EXERCISE BRIEF: From the listing below, pull each line that includes "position".

INFORMATION SUPPLIED:
= Beginning of Section =
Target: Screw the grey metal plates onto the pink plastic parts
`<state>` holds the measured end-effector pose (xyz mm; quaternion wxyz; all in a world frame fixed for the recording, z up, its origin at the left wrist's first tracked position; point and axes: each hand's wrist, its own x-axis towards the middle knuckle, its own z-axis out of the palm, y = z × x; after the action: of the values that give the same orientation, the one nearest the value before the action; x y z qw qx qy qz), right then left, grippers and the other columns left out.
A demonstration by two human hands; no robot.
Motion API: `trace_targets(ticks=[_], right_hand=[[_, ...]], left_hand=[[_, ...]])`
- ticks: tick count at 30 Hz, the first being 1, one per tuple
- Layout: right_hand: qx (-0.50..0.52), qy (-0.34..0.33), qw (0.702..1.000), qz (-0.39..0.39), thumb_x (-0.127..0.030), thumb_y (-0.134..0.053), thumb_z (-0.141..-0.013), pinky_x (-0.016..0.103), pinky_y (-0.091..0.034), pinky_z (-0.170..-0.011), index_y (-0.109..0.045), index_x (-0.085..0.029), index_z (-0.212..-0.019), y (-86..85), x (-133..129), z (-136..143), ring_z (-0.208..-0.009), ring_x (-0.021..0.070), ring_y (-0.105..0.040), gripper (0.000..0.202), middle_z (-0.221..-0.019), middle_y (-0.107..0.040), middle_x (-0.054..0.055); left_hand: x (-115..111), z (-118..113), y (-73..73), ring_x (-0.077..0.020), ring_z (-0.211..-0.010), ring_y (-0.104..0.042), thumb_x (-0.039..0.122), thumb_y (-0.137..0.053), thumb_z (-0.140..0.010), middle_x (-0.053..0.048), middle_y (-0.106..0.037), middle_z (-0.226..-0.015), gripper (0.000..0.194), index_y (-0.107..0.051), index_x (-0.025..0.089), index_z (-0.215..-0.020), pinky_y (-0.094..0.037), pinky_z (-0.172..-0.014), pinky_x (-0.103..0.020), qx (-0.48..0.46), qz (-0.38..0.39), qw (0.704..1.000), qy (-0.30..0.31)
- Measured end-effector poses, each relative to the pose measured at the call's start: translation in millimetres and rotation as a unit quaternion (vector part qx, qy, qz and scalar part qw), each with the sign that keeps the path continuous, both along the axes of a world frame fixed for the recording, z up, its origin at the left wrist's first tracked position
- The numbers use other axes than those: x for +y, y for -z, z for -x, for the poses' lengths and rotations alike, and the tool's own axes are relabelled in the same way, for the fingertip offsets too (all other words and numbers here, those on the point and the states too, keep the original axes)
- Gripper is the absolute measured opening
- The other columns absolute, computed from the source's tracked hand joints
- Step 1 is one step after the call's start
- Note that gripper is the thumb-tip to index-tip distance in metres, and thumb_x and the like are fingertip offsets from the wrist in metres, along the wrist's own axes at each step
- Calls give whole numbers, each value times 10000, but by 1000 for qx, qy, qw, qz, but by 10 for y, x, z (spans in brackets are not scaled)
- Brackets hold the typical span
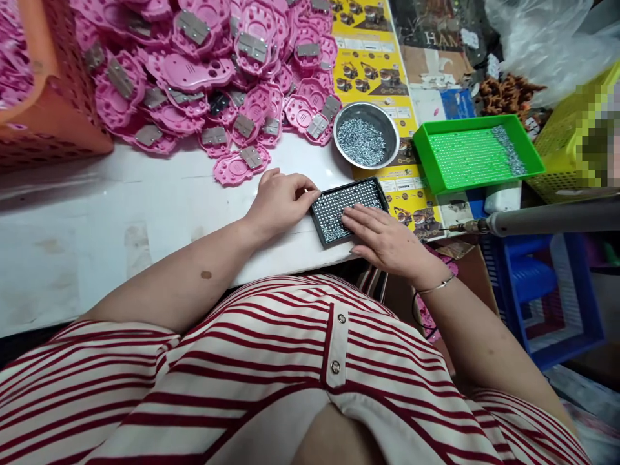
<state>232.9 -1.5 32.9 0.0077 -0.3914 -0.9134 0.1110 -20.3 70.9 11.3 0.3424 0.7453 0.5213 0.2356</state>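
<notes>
A small black tray (352, 196) with a grid of holes lies at the table's front edge, and small metal screws (334, 228) are spread over it, thickest towards its near side. My left hand (279, 201) pinches the tray's left rim near the far corner between thumb and fingers. Across the tray's right part, my right hand (380, 236) rests with fingers stretched out flat on the screws. Just beyond the tray stands a round metal bowl (341, 150) of similar screws.
Pink plastic shells (242, 165) with metal plates are heaped at the back left, beside an orange basket (58, 119). To the right are a green tray (438, 184) with screws along one side, a grey power screwdriver (533, 219), a yellow basket (557, 165) and a blue crate (576, 329).
</notes>
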Motion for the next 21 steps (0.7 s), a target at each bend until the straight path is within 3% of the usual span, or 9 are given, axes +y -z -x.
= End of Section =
SOLUTION FOR THIS PROBLEM:
`<state>` holds the measured end-effector pose (xyz mm; quaternion wxyz; all in a world frame fixed for the recording, z up, its origin at the left wrist's first tracked position; point and axes: each hand's wrist, its own x-axis towards the middle knuckle, its own z-axis out of the palm, y = z × x; after the action: of the values that give the same orientation, the one nearest the value before the action; x y z qw qx qy qz), right then left, grippers and the other columns left out.
- Measured end-effector poses, each relative to the pose measured at the call's start: translation in millimetres and rotation as a unit quaternion (vector part qx, qy, qz and scalar part qw), each with the sign that keeps the path continuous, both along the axes of a world frame fixed for the recording, z up, its origin at the left wrist's first tracked position

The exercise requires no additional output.